Funky Winkerbean, 1/29/18

Bull’s CTE companion’s “Not in this universe!” rejoinder doesn’t make a ton of sense on its face, but I think the fact that it appears in a panel immediately after a patented Funkyverse photo album flashback is relevant here. After all, while I talk about the Funkyverse all the time, we really know that there are two Funkyverses: the whimsical high-school one that we enjoyed in the ’70s and ’80s, and the much darker one that has emerged over the past two decades.
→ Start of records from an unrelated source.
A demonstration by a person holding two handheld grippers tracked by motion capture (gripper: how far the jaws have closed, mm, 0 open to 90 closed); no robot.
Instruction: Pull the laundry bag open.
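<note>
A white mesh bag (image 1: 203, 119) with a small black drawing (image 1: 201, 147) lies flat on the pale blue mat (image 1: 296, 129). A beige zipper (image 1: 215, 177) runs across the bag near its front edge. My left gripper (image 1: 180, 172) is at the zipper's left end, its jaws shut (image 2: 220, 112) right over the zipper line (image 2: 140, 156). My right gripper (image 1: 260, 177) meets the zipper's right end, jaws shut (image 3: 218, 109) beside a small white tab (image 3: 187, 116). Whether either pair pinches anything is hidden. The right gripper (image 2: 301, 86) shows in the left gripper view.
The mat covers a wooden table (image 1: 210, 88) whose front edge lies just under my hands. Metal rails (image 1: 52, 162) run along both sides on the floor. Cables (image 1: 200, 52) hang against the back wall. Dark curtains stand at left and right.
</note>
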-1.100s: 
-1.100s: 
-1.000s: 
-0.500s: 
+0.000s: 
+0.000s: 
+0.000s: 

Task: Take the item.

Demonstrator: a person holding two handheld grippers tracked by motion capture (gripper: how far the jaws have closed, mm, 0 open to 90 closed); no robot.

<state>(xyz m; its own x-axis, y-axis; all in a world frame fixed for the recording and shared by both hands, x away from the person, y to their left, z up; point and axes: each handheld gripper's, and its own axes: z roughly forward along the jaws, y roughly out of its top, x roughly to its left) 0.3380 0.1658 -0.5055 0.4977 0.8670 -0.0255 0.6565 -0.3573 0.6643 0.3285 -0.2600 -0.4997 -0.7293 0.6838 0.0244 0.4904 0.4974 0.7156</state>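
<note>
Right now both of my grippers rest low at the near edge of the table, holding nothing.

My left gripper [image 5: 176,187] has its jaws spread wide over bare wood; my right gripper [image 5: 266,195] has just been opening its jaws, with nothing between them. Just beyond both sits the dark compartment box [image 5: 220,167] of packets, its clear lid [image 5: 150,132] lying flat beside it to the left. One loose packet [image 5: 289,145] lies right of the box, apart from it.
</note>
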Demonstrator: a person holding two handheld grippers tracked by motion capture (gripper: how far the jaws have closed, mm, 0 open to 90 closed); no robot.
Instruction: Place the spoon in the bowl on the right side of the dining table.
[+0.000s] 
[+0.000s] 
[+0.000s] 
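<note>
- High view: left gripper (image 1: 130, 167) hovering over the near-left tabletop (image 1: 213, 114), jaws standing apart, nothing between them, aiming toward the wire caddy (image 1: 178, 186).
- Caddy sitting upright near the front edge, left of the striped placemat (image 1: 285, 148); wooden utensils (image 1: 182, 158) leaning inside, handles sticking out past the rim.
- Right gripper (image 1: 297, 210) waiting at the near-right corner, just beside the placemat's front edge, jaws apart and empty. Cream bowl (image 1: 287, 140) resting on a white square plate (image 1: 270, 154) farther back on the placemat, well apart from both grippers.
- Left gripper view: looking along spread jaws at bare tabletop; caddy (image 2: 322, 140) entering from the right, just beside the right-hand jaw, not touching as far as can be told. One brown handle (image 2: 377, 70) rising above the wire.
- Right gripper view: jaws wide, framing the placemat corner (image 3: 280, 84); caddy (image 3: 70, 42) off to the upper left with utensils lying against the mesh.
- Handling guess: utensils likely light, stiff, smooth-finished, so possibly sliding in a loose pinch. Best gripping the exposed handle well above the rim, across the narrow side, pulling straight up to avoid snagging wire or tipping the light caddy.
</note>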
Perhaps some tiny event, as imperceptible as the breeze from a butterfly’s wings but crucial to the nature of reality, caused the original Funkyverse to diverge into two different timelines. In one, the one of joy and happiness, Bull played out his football days and his cartoon skull never felt any ill effects from repeated, cartoonish dings, any more than Wile E. Coyote ever suffered lasting harm from plummeting off a cliff. But that’s not how it works in this universe. Not by a long shot.